START Information shown

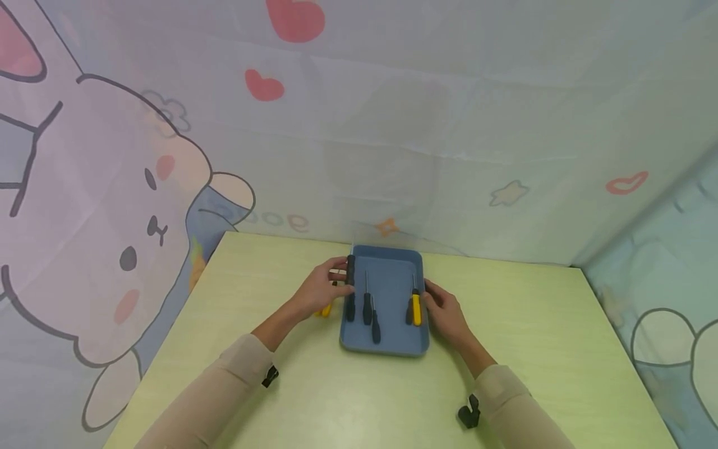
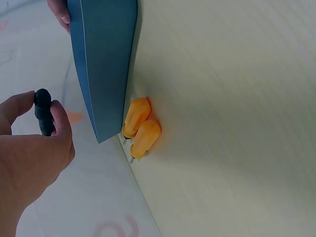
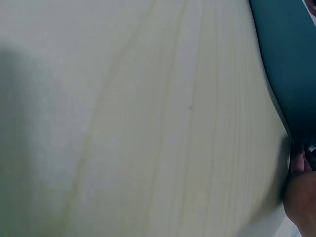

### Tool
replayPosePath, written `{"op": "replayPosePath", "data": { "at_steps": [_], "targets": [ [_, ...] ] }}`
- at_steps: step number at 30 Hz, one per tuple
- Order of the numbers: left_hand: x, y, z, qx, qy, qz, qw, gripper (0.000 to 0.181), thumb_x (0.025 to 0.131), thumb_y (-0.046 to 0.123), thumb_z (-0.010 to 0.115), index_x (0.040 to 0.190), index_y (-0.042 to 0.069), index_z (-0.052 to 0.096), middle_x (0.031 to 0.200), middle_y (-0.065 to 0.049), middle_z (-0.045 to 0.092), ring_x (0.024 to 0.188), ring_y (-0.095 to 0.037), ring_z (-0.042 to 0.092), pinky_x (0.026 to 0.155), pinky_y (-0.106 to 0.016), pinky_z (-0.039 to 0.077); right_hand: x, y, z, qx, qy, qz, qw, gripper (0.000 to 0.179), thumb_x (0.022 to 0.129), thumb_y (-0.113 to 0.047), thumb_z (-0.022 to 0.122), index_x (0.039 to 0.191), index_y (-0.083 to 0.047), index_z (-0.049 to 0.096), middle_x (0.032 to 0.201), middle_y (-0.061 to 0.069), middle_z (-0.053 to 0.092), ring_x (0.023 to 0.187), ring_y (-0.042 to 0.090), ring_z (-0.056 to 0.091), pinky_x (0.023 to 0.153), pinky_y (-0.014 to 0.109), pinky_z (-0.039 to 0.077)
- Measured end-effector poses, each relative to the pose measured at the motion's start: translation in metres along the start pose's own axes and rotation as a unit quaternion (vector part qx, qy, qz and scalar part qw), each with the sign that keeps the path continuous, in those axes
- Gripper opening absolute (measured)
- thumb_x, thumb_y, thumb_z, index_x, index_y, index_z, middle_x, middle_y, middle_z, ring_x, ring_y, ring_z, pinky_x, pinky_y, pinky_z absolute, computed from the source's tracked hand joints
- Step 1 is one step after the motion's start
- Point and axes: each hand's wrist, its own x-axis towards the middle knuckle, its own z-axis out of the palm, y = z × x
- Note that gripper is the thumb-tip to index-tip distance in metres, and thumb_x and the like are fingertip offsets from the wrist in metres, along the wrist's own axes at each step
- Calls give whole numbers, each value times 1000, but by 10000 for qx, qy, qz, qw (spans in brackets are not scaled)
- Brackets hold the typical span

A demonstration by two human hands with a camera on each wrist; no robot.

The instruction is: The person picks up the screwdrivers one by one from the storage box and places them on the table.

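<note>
My left hand (image 1: 322,288) pinches a black-handled screwdriver (image 1: 350,269) between thumb and fingers, over the left rim of a blue tray (image 1: 392,343). In the left wrist view that black handle (image 2: 43,112) points toward the camera, up beside the tray wall (image 2: 111,59). At the tray's right side, my right hand (image 1: 447,312) holds the rim with thumb and fingers. Inside the tray lie several screwdrivers: black-handled ones (image 1: 367,308) on the left, a yellow-handled one (image 1: 417,310) beside a dark handle on the right.
Two yellow-handled tools (image 2: 146,138) lie on the table against the tray's left outer wall, partly behind my left hand in the head view. The pale wooden table (image 1: 521,330) ends at a printed cloth backdrop (image 1: 392,156) just behind the tray.
</note>
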Motion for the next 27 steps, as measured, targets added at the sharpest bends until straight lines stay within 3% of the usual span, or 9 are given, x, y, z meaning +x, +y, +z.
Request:
{"op": "replayPosePath", "data": {
  "at_steps": [19,27],
  "targets": [
    [1,-9,-24,-122,53,-231,9996,73,98,5,74,162,4,39,153,-18,50,134,-36,58,106,-46,54,1,-1,-2,185,-52,-7,9998,50,113,-19,53,158,0,46,158,21,51,146,37,49,121,51,38],
    [0,-19,-35,-249,139,-359,9989,74,97,1,72,162,3,38,153,-21,49,136,-38,57,109,-49,51,2,2,0,158,-52,-57,9998,49,113,-19,53,158,0,48,157,21,51,146,37,49,121,51,37]
  ]
}}
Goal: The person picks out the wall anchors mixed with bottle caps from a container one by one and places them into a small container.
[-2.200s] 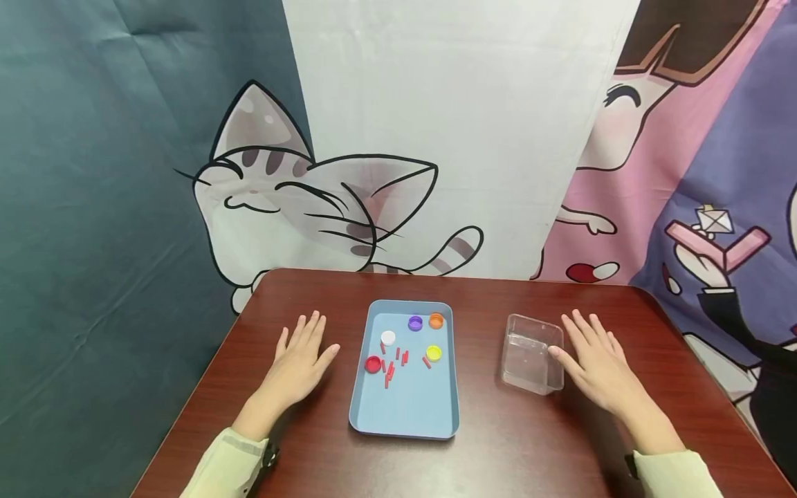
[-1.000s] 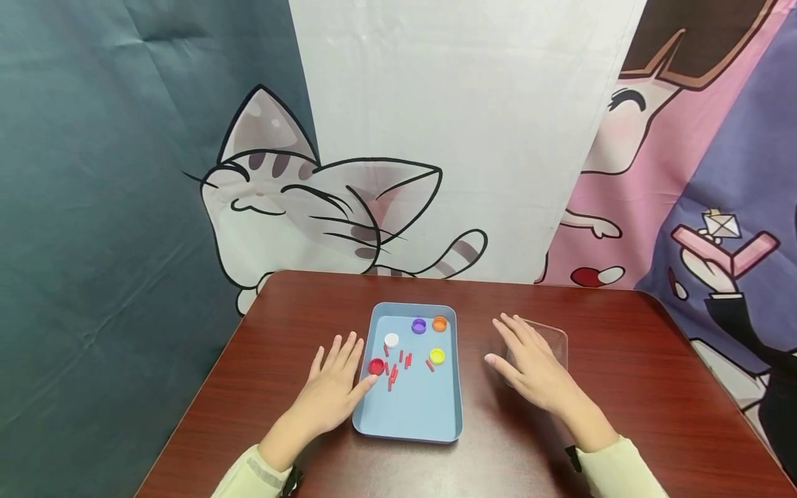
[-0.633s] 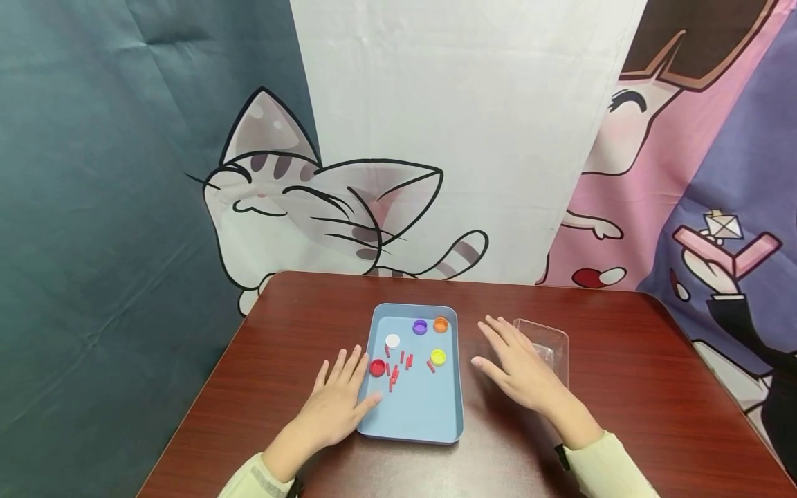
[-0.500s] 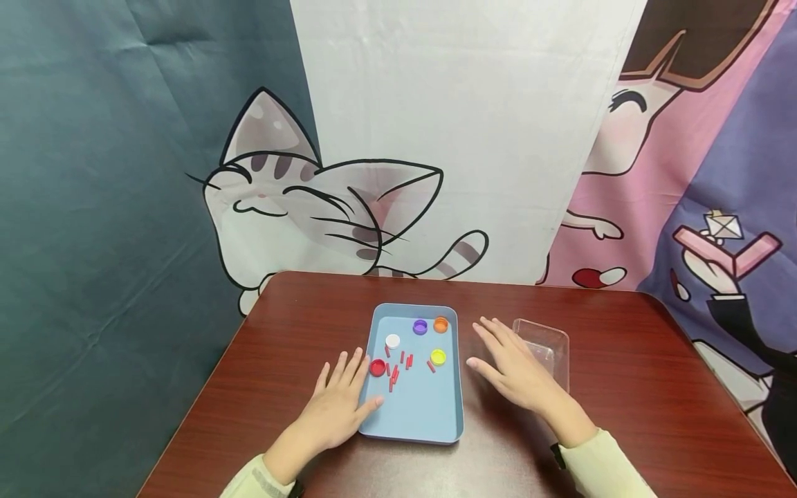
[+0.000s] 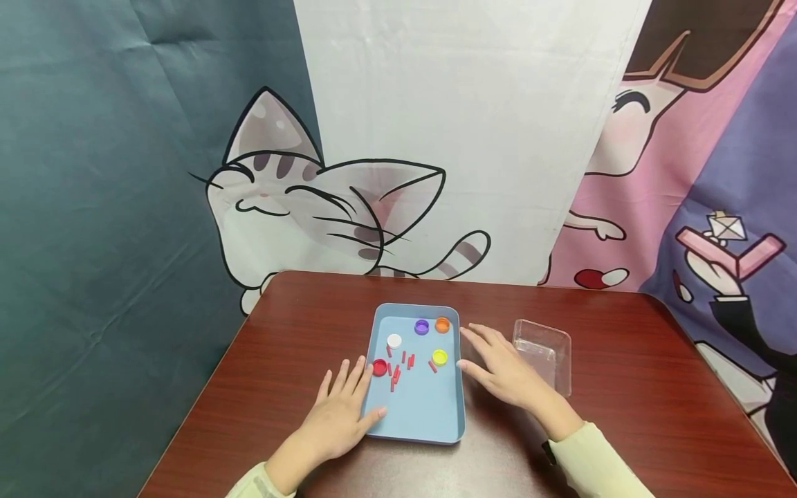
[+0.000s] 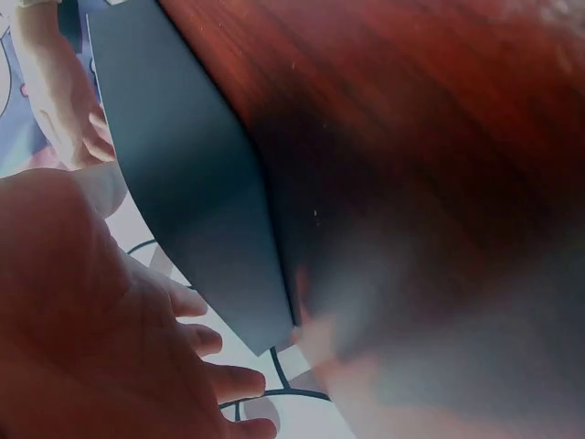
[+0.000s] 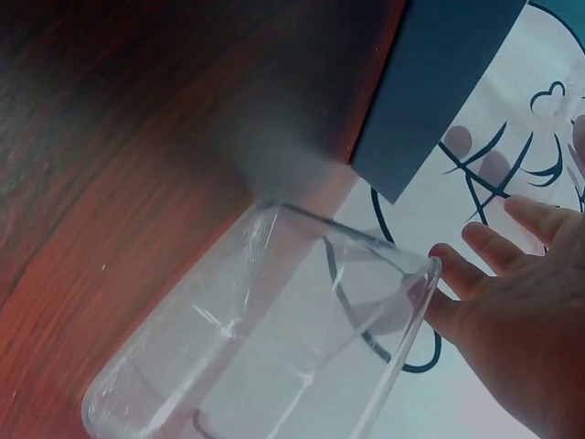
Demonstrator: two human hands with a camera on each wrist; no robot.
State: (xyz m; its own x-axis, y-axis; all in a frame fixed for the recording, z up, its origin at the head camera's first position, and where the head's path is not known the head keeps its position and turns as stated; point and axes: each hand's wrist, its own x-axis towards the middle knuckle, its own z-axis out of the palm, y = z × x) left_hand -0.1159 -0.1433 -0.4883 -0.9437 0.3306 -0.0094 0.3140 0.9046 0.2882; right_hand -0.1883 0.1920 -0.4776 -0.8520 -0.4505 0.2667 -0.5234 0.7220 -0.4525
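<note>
A blue tray (image 5: pixel 414 418) lies on the table in the head view. In it are a red round cap (image 5: pixel 380 367), a white one (image 5: pixel 394 341), a purple one (image 5: pixel 421 327), an orange one (image 5: pixel 442 325) and a yellow one (image 5: pixel 439 357), with several short red sticks (image 5: pixel 396 372) among them. My left hand (image 5: pixel 339 415), fingers spread, is at the tray's left side, its thumb overlapping the rim. My right hand (image 5: pixel 504 370) has its fingertips right at the tray's right rim, fingers extended. Neither hand holds anything.
A clear plastic box (image 5: pixel 554 353) stands right of the tray, partly behind the right hand and forearm. The brown table (image 5: pixel 299 311) ends at a cartoon-printed cloth (image 5: pixel 486 138) behind it.
My right hand has moved left from beside the clear box, past it, to the tray's right rim. My left hand has moved right and slightly nearer to the tray's left rim.
</note>
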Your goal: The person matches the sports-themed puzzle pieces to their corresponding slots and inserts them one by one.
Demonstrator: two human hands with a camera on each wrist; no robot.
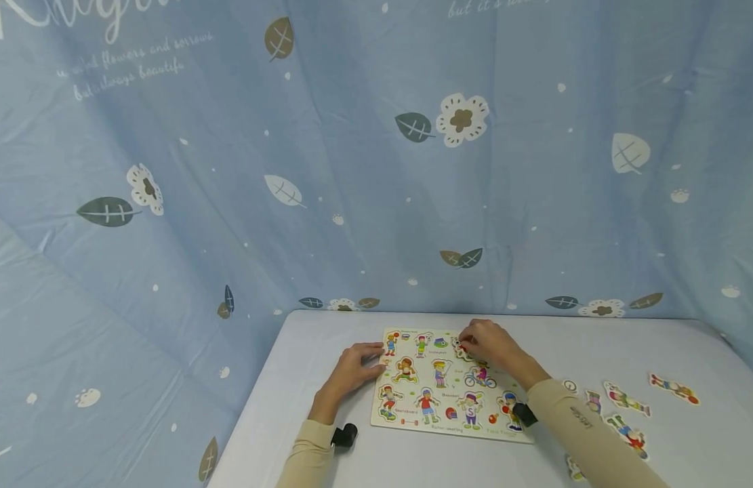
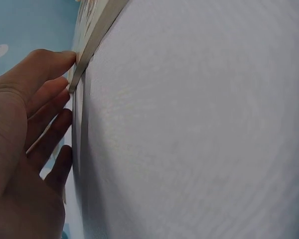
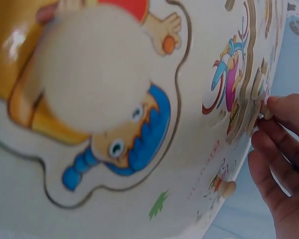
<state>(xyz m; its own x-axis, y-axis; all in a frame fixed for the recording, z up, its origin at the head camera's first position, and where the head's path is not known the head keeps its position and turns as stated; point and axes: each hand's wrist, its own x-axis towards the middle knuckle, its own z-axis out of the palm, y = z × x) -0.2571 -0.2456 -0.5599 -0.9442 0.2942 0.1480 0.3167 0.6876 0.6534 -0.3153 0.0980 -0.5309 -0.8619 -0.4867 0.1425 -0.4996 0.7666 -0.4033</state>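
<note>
A wooden sports puzzle board [image 1: 423, 373] lies flat on the table, printed with children playing sports. My left hand [image 1: 352, 369] is at its left edge; in the left wrist view the thumb and nearest fingertips touch the board's side, fingers relaxed. At the board's upper right, my right hand [image 1: 492, 344] pinches the small wooden knob [image 3: 267, 114] of a puzzle piece [image 1: 459, 349] between thumb and fingers. That piece overlaps its corner of the board, partly hidden by the fingers. Close to the right wrist camera is the blue-haired table tennis piece [image 3: 144, 129] in its outline.
Several loose puzzle pieces lie on the white table [image 1: 315, 339] right of the board, among them a long figure [image 1: 674, 388], another figure [image 1: 626, 398] and one near the right sleeve [image 1: 627, 436]. A blue patterned curtain [image 1: 376, 203] hangs behind the table's far edge.
</note>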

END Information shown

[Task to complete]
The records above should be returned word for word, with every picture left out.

[Answer section]
### Tool
replayPosePath, written `{"op": "replayPosePath", "data": { "at_steps": [_], "targets": [ [_, ...] ] }}`
- at_steps: step number at 30 Hz, one per tuple
- Order of the numbers: left_hand: x, y, z, qx, qy, qz, qw, gripper (0.000 to 0.181), thumb_x (0.025 to 0.131), thumb_y (-0.046 to 0.123), thumb_z (-0.010 to 0.115), index_x (0.040 to 0.190), index_y (-0.042 to 0.069), index_z (-0.052 to 0.096), middle_x (0.031 to 0.200), middle_y (-0.065 to 0.049), middle_z (-0.045 to 0.092), ring_x (0.024 to 0.188), ring_y (-0.095 to 0.037), ring_z (-0.042 to 0.092), pinky_x (0.026 to 0.155), pinky_y (-0.106 to 0.016), pinky_z (-0.039 to 0.077); right_hand: x, y, z, qx, qy, qz, qw, gripper (0.000 to 0.179), thumb_x (0.022 to 0.129), thumb_y (-0.113 to 0.047), thumb_z (-0.022 to 0.122), index_x (0.039 to 0.191), index_y (-0.083 to 0.047), index_z (-0.049 to 0.096), middle_x (0.032 to 0.201), middle_y (-0.061 to 0.069), middle_z (-0.053 to 0.092), ring_x (0.023 to 0.187), ring_y (-0.042 to 0.090), ring_z (-0.056 to 0.091), pinky_x (0.023 to 0.153), pinky_y (-0.014 to 0.109), pinky_z (-0.039 to 0.077)
- Measured end-effector poses, each relative to the pose measured at the motion's start: translation in metres along the start pose's own axes and rotation as a unit quaternion (vector part qx, qy, qz and scalar part qw), each with the sign that keeps the path continuous, in those axes
- Gripper opening absolute (measured)
- thumb_x, thumb_y, thumb_z, index_x, index_y, index_z, middle_x, middle_y, middle_z, ring_x, ring_y, ring_z, pinky_x, pinky_y, pinky_z absolute, computed from the source's tracked hand joints
- Step 1 is one step after the motion's start
- Point and axes: each hand's wrist, its own x-axis towards the middle knuckle, its own z-axis out of the palm, y = z × x
- Note that gripper is the thumb-tip to index-tip distance in metres, and thumb_x and the like are fingertip offsets from the wrist in metres, along the wrist's own axes at each step
- Calls give whole numbers, each value times 1000, but by 10000 for qx, qy, qz, qw (spans in brackets are not scaled)
- Brackets hold the typical span

A demonstration by two human hands with a camera on each wrist; no robot.

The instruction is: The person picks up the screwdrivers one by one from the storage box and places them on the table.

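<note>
My left hand (image 1: 322,288) pinches a black-handled screwdriver (image 1: 350,269) between thumb and fingers, over the left rim of a blue tray (image 1: 392,343). In the left wrist view that black handle (image 2: 43,112) points toward the camera, up beside the tray wall (image 2: 111,59). At the tray's right side, my right hand (image 1: 447,312) holds the rim with thumb and fingers. Inside the tray lie several screwdrivers: black-handled ones (image 1: 367,308) on the left, a yellow-handled one (image 1: 417,310) beside a dark handle on the right.
Two yellow-handled tools (image 2: 146,138) lie on the table against the tray's left outer wall, partly behind my left hand in the head view. The pale wooden table (image 1: 521,330) ends at a printed cloth backdrop (image 1: 392,156) just behind the tray.
</note>
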Motion for the next 27 steps, as measured, targets added at the sharpest bends until straight lines stay within 3% of the usual span, or 9 are given, x, y, z meaning +x, +y, +z.
Request:
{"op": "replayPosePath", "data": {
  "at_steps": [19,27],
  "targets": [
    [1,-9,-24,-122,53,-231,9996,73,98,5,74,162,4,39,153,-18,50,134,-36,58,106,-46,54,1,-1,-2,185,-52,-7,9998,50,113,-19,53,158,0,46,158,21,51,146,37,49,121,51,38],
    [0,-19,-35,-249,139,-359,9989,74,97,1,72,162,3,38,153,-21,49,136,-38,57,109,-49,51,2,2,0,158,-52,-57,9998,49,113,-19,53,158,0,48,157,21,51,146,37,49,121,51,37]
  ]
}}
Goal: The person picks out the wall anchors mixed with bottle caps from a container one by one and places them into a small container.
[-2.200s] 
[-1.000s] 
[-0.633s] 
[-0.500s] 
[+0.000s] 
[+0.000s] 
[+0.000s] 
Demonstrator: two human hands with a camera on each wrist; no robot.
State: (xyz m; its own x-axis, y-axis; all in a frame fixed for the recording, z up, its origin at the head camera's first position, and where the head's path is not known the head keeps its position and turns as stated; point and axes: each hand's wrist, its own x-axis towards the middle knuckle, its own z-axis out of the palm, y = z × x) left_hand -0.1159 -0.1433 -0.4883 -0.9437 0.3306 -0.0094 0.3140 0.9046 0.2882; right_hand -0.1883 0.1920 -0.4776 -0.8520 -0.4505 0.2667 -0.5234 0.7220 -0.4525
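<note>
A blue tray (image 5: pixel 414 418) lies on the table in the head view. In it are a red round cap (image 5: pixel 380 367), a white one (image 5: pixel 394 341), a purple one (image 5: pixel 421 327), an orange one (image 5: pixel 442 325) and a yellow one (image 5: pixel 439 357), with several short red sticks (image 5: pixel 396 372) among them. My left hand (image 5: pixel 339 415), fingers spread, is at the tray's left side, its thumb overlapping the rim. My right hand (image 5: pixel 504 370) has its fingertips right at the tray's right rim, fingers extended. Neither hand holds anything.
A clear plastic box (image 5: pixel 554 353) stands right of the tray, partly behind the right hand and forearm. The brown table (image 5: pixel 299 311) ends at a cartoon-printed cloth (image 5: pixel 486 138) behind it.
My right hand has moved left from beside the clear box, past it, to the tray's right rim. My left hand has moved right and slightly nearer to the tray's left rim.
</note>
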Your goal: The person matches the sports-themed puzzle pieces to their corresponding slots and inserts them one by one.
Demonstrator: two human hands with a camera on each wrist; no robot.
<state>(xyz m; its own x-axis, y-axis; all in a frame fixed for the recording, z up, its origin at the head camera's first position, and where the head's path is not known the head keeps its position and turns as stated; point and axes: each hand's wrist, its own x-axis towards the middle knuckle, its own z-axis out of the palm, y = z × x) -0.2571 -0.2456 -0.5599 -0.9442 0.2942 0.1480 0.3167 0.6876 0.6534 -0.3153 0.0980 -0.5309 -0.8619 -0.4867 0.1425 -0.4996 0.7666 -0.4033</state>
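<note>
A wooden sports puzzle board [image 1: 423, 373] lies flat on the table, printed with children playing sports. My left hand [image 1: 352, 369] is at its left edge; in the left wrist view the thumb and nearest fingertips touch the board's side, fingers relaxed. At the board's upper right, my right hand [image 1: 492, 344] pinches the small wooden knob [image 3: 267, 114] of a puzzle piece [image 1: 459, 349] between thumb and fingers. That piece overlaps its corner of the board, partly hidden by the fingers. Close to the right wrist camera is the blue-haired table tennis piece [image 3: 144, 129] in its outline.
Several loose puzzle pieces lie on the white table [image 1: 315, 339] right of the board, among them a long figure [image 1: 674, 388], another figure [image 1: 626, 398] and one near the right sleeve [image 1: 627, 436]. A blue patterned curtain [image 1: 376, 203] hangs behind the table's far edge.
</note>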

This concludes the response.